#### YOUR GOAL
Establish the number of lines below that contain the string "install". State that number alone.

*-*-*

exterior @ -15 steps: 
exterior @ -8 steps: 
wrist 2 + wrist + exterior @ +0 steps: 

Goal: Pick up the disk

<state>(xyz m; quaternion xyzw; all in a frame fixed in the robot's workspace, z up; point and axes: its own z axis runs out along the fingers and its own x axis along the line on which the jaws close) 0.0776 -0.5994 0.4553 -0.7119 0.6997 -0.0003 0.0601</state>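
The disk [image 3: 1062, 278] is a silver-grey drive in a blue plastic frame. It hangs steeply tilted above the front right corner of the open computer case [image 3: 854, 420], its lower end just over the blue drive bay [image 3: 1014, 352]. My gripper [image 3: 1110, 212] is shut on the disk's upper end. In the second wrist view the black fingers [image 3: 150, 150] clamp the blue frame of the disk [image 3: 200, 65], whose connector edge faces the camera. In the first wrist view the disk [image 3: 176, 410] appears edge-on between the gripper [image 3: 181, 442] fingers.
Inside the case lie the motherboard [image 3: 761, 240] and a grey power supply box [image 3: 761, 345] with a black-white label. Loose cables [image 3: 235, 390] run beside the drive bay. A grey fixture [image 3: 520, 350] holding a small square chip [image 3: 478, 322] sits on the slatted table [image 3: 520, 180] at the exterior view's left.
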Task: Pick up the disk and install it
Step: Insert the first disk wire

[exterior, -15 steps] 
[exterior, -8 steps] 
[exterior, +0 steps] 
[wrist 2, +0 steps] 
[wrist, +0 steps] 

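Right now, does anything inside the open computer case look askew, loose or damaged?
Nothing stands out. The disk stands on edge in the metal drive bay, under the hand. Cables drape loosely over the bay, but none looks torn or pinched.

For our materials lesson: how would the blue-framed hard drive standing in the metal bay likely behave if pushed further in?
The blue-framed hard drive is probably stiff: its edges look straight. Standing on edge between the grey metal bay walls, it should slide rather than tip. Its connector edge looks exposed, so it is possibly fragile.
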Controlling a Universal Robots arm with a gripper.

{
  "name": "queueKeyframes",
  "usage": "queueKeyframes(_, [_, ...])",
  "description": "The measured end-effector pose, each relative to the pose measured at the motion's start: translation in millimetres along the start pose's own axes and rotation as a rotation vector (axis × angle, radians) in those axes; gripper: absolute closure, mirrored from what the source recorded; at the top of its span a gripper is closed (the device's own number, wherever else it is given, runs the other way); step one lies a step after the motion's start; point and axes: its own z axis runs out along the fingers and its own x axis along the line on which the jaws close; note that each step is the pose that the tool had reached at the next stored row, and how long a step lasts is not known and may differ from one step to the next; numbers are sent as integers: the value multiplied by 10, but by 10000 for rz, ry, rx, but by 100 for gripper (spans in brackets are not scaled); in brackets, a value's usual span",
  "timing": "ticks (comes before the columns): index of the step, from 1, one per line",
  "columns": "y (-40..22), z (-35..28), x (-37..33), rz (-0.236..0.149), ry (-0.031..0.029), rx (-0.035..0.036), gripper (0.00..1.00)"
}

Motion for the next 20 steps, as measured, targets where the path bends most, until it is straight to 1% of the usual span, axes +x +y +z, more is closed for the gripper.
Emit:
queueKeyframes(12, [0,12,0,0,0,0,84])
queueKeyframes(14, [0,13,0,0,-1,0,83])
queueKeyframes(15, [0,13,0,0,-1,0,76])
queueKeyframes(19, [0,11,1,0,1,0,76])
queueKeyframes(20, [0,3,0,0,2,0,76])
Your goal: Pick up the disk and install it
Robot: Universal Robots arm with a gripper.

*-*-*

#### RESULT OF THE EXERCISE
2